Connect to Snowflake w/ the Python Connector and SNOWSQL config file data

In [None]:
# see https://github.com/Snowflake-Labs/sfguide-snowpark-scikit-learn/blob/main/3_snowpark_end_to_end_ml.ipynb

from snowflake.snowpark import Session
from snowflake.ml.utils.connection_params import SnowflakeLoginOptions
session = Session.builder.configs(SnowflakeLoginOptions("test_conn")).create()
print(session.sql('select current_warehouse(), current_database(), current_schema()').collect())

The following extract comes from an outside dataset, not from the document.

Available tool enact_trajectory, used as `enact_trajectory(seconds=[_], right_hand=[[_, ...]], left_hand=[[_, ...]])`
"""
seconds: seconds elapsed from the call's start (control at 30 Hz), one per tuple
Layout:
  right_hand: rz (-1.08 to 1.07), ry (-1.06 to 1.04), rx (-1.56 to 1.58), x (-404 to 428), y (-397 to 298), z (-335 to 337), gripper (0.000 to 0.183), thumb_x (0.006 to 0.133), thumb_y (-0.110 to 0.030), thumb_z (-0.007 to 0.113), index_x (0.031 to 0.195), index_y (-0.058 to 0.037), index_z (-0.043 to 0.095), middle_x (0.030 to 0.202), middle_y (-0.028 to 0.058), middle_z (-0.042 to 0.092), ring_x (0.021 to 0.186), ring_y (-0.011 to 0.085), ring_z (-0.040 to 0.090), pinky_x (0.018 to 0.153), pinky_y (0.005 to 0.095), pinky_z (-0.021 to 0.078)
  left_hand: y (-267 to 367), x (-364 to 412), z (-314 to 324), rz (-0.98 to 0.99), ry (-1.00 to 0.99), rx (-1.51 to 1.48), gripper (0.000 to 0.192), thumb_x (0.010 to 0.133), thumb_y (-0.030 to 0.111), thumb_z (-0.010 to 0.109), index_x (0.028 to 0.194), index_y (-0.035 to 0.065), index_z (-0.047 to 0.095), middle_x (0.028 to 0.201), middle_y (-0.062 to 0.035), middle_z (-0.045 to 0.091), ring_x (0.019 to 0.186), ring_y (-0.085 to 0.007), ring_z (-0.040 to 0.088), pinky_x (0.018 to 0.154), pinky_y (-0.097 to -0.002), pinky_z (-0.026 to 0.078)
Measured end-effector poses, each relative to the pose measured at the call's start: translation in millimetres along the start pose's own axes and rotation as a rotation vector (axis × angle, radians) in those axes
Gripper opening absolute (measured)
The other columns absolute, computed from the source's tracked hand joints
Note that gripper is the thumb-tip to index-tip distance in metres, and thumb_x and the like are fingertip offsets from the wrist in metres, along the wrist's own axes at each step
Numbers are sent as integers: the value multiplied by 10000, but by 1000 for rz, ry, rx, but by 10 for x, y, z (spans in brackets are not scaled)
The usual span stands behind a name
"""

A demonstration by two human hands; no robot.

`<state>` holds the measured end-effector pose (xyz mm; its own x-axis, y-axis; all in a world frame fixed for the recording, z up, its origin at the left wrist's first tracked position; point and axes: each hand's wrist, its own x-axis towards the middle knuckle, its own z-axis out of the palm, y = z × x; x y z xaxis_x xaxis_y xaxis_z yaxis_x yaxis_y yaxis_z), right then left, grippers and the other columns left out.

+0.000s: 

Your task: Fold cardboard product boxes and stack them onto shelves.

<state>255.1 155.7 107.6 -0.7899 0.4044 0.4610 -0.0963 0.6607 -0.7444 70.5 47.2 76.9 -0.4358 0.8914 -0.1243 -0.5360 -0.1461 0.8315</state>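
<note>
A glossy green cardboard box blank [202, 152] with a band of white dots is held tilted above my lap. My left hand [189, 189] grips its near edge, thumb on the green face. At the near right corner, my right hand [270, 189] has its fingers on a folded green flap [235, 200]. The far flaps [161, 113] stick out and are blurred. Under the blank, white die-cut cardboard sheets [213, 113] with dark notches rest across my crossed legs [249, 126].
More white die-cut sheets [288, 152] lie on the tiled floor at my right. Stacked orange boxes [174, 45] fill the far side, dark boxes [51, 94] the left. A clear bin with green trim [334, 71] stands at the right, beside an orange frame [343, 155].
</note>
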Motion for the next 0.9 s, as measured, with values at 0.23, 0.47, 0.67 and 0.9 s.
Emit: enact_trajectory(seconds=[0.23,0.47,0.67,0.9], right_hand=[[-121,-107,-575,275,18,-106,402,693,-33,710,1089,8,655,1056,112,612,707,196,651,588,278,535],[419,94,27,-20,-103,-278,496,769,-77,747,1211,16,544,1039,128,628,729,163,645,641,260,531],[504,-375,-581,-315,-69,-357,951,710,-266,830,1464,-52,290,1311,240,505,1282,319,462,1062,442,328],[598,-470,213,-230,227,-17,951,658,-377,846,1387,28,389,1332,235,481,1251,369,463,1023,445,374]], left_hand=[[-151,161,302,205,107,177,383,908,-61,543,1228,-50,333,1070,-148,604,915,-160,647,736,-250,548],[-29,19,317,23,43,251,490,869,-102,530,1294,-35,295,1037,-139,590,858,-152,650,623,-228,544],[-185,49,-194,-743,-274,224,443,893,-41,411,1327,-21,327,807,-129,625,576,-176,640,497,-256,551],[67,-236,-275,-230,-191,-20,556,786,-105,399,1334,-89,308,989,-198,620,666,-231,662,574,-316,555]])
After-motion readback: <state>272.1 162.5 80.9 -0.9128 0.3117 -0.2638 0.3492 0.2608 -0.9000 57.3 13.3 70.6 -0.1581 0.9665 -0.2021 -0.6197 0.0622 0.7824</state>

Get 10% sample data from the HOUSING table, and separate MEDIAN_HOUSE_VALUE

In [None]:
df = session.table("HOUSING").sample(frac=0.10).to_pandas()
df.shape

X = df.loc[:, df.columns != 'MEDIAN_HOUSE_VALUE']
X

Perform data preprocessing in a transformation pipeline

In [None]:
from sklearn.impute import SimpleImputer
from sklearn.preprocessing import StandardScaler, OneHotEncoder
from sklearn.compose import ColumnTransformer
from sklearn.pipeline import Pipeline

COL_NAMES = ['OCEAN_PROXIMITY',
    'LONGITUDE', 'LATITUDE', 'HOUSING_MEDIAN_AGE', 'TOTAL_ROOMS',
    'TOTAL_BEDROOMS', 'POPULATION', 'HOUSEHOLDS', 'MEDIAN_INCOME']
pipe = ColumnTransformer([
    ( "num", Pipeline([
        ('imputer', SimpleImputer(strategy="median")),
        ('std_scaler', StandardScaler())]), COL_NAMES[1:]),
    ( "cat", Pipeline(steps=[
        ('imputer', SimpleImputer(strategy='most_frequent')),
        ('onehot', OneHotEncoder(handle_unknown='ignore'))]), COL_NAMES[0:0])
])
model = pipe.fit_transform(X)
model

Check changes on numeric features

In [None]:
import pandas as pd
df_out = pd.DataFrame(model, index=df.index, columns=COL_NAMES[1:])
df_out.head(10)